Roberts’ decision to keep voting in the Senate despite his eligibility being referred to the high court is unusual.
The Nationals senator Matt Canavan, who has stood aside as minister for resources and northern Australia while the high court considers his own eligibility, has pledged not to vote in the Senate until the high court resolves his case.
Roberts’ account of his citizenship status has changed repeatedly in recent weeks, and a statutory declaration he tabled in the Senate on Tuesday failed to clear the matter up.
His statutory declaration confirmed he was presently not a citizen of the UK or India, and was a citizen of Australia only – but it did not clarify whether he was an Australian citizen only when he nominated for the election last year.

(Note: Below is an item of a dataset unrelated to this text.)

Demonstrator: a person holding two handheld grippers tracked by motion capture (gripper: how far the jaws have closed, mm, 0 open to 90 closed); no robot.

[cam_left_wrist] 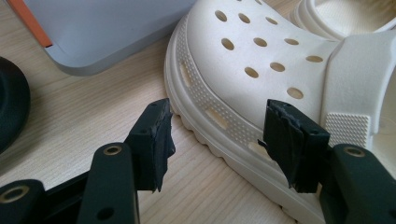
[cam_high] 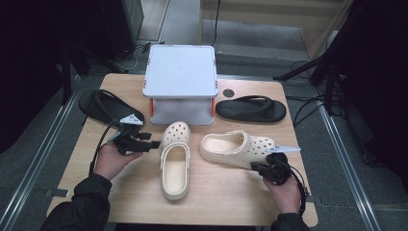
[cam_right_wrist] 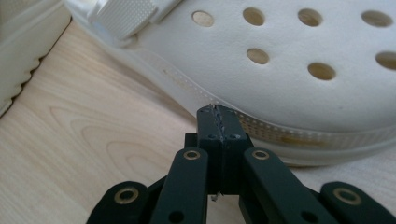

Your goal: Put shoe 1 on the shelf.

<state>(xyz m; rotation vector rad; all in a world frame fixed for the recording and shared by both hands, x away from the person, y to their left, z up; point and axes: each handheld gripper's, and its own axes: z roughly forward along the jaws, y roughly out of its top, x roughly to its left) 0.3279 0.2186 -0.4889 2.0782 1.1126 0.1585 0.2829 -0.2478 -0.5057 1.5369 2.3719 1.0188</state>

Documents published by BuzzFeed on Tuesday again confirmed that Roberts had been a British citizen in the past, contradicting the senator’s claim last year that he had “never held any citizenship other than Australian”.
It is understood that attorney general, George Brandis, approached Di Natale’s office on Tuesday evening to inform him of Hanson’s decision to refer Roberts’ eligibility to the high court herself.
Labor and the Coalition preferred One Nation to refer Roberts to the high court themselves rather than the Greens, because they did not want to set a precedent of rival parties referring political opponents to the high court to test their eligibility.